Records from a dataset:
++++
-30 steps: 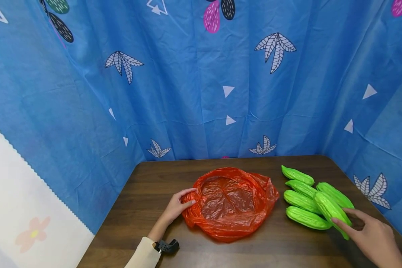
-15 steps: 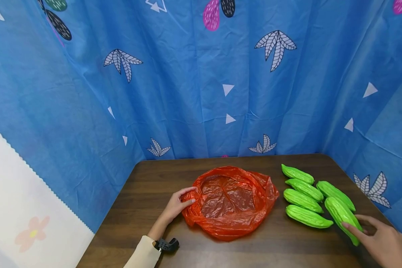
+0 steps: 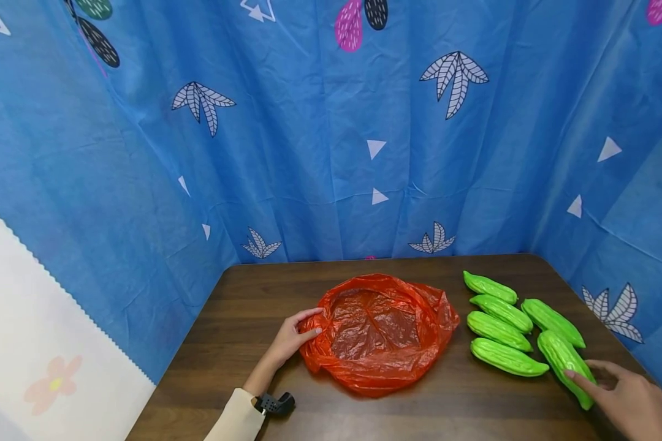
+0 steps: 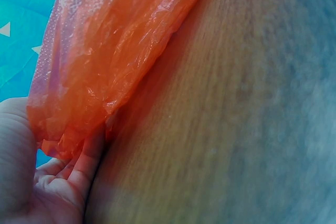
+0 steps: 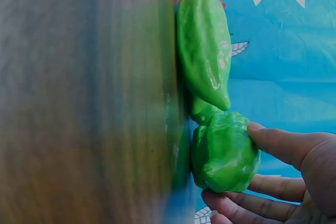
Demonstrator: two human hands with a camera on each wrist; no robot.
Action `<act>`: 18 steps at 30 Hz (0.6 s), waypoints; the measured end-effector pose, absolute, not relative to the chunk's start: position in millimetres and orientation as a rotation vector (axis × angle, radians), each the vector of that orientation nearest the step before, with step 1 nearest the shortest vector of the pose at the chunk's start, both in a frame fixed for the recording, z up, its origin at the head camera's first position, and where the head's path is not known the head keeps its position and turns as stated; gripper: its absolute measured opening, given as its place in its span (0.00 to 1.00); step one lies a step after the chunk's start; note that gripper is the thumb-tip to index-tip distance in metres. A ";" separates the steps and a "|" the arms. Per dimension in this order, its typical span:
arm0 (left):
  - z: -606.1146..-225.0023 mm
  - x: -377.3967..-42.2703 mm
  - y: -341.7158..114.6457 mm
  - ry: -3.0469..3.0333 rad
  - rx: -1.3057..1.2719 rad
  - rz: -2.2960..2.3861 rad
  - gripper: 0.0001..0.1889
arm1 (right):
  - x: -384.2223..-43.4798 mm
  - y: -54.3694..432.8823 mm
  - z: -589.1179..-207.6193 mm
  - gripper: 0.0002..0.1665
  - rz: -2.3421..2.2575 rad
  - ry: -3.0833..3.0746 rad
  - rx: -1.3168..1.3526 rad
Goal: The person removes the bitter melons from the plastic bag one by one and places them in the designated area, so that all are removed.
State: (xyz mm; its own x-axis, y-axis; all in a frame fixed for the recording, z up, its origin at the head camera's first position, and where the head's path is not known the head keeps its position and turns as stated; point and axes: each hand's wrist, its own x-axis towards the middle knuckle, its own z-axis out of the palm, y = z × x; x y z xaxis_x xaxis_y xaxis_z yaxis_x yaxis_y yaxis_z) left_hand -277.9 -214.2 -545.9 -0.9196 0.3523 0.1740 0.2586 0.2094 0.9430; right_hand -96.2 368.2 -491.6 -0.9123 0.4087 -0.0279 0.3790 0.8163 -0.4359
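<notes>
A red plastic bag (image 3: 383,375) lies on the table with its mouth spread wide. My left hand (image 3: 289,340) pinches its left rim between thumb and fingers; the left wrist view has the thin plastic (image 4: 110,40) running up from that grip. At the right side, my right hand (image 3: 629,392) holds a bright green bitter melon (image 3: 564,361) with ridged skin. In the right wrist view, thumb and fingertips are round this melon (image 5: 226,153), low at the table surface. Several similar melons (image 3: 496,331) lie just beyond it, between it and the bag.
The dark wooden table (image 3: 243,306) ends at a blue patterned curtain (image 3: 331,153) behind and on both sides. A white cloth (image 3: 44,331) hangs at the left. A black band (image 3: 276,404) sits on the left wrist.
My right hand has carried the melon from above the other melons rightward and toward me, then down to the table's right side. The left hand has stayed on the bag's rim.
</notes>
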 end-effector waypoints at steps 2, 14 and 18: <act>-545.4 -277.5 -214.3 2.385 0.599 1.826 0.26 | -98.1 370.6 -493.7 0.52 0.687 -2.952 -0.633; -543.6 -277.8 -212.6 2.415 0.561 1.815 0.26 | -109.4 381.6 -501.5 0.58 0.731 -3.016 -0.666; -545.9 -277.7 -212.0 2.417 0.544 1.819 0.26 | -111.5 381.6 -502.6 0.57 0.730 -3.003 -0.662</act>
State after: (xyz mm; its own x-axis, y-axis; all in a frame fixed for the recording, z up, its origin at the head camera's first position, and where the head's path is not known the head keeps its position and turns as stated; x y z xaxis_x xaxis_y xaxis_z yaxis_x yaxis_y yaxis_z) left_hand -277.7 -212.0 -545.9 -0.9350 0.3184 0.1560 0.2381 0.2379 0.9417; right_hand -111.5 381.6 -502.6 -0.9121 0.3937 -0.1145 0.4023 0.8055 -0.4351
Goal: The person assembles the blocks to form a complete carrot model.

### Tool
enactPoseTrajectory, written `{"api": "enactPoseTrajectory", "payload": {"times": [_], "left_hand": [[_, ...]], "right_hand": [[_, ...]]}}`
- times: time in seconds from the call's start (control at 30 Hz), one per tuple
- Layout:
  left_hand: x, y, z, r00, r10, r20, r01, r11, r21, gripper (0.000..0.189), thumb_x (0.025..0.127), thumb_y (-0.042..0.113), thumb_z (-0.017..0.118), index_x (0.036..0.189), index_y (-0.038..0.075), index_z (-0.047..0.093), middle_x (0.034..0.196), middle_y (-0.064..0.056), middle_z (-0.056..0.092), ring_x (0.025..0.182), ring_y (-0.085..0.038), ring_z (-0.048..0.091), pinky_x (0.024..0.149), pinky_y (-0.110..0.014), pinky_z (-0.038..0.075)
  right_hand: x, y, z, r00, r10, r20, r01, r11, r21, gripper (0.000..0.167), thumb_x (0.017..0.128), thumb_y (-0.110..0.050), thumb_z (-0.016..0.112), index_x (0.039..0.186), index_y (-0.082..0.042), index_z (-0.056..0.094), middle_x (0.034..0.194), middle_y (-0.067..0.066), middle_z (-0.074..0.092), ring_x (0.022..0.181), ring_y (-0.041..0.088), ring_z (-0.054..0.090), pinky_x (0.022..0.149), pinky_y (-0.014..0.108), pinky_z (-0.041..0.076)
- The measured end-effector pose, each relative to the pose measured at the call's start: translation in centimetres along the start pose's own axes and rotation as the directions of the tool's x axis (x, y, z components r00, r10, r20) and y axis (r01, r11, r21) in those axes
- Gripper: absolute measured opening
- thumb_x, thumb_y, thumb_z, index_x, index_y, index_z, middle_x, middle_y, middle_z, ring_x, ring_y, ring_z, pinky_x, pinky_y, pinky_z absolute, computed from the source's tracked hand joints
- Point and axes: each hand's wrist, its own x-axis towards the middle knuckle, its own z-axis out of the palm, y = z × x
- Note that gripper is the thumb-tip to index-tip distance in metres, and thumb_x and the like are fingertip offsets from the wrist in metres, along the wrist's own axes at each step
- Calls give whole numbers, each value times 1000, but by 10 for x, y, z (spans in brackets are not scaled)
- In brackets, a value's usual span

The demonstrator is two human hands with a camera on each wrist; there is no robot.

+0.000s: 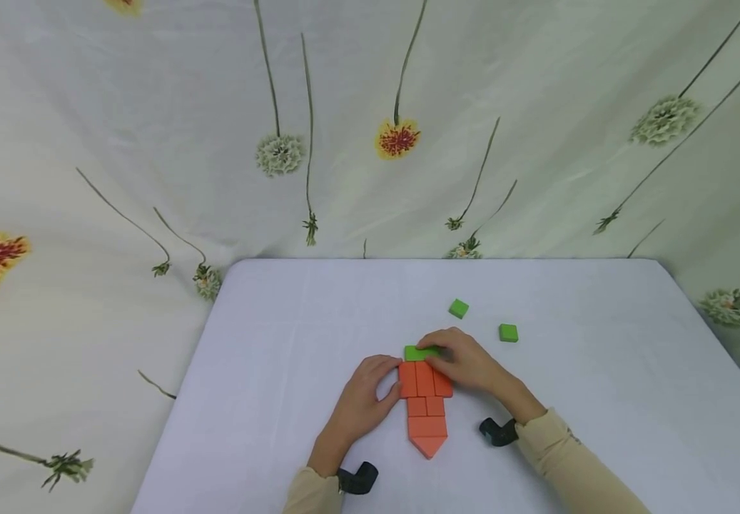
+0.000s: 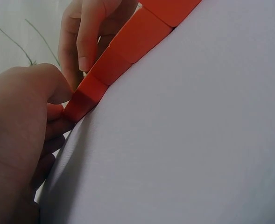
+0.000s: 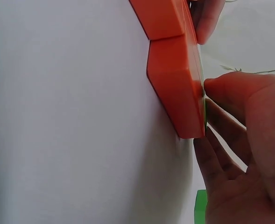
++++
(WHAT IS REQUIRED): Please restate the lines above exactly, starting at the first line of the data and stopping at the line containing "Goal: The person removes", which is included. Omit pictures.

(TASK SOLUTION):
-30 steps: 
-15 steps: 
+0 steps: 
+0 steps: 
+0 steps: 
Demonstrator: two human hands with a camera on each wrist; no robot.
Action `<act>`: 18 steps at 30 Hz (0.6 s), waypoints; the measured end-effector pose, absolute, not relative to the chunk's start: position in millimetres and orientation as a rotation vector (axis × angle, radians), each the vector of that orientation nearest the step before, with step 1 nearest the shortest vector of the pose at the chunk's start, both in a frame fixed for the recording, z up, its origin at the head camera's first position, and where the head's path is not known the head keeps its position and turns as stated; gripper: its absolute measured opening, given as its place in its span (0.00 to 1.00); step one lies a step after the chunk's start; note that gripper is the thumb-tip to index-tip distance in metres. A ";" separates the steps and a "|" the arms. Per dimension in this order, its typical span:
arm0 (left):
  - z: -606.1146..-225.0023 mm
  - x: -377.3967..-42.2703 mm
  - y: -341.7158..114.6457 mm
  - ry: -3.0469..3.0333 rad
  - rx: -1.3057..1.2719 rad
  - rz: -2.2960..2.3861 rad
  - gripper: 0.0001..0.1889
arm1 (right):
  - x: -384.2223..-43.4798 mm
  - y: -54.3694..432.8823 mm
  - z: -589.1179..-207.6193 mm
  - gripper: 0.0002..0.1665
  - rz: -2.3421..2.2575 rad
  - ry: -3.0833..3.0746 rad
  - rx: -1.3168..1.3526 rad
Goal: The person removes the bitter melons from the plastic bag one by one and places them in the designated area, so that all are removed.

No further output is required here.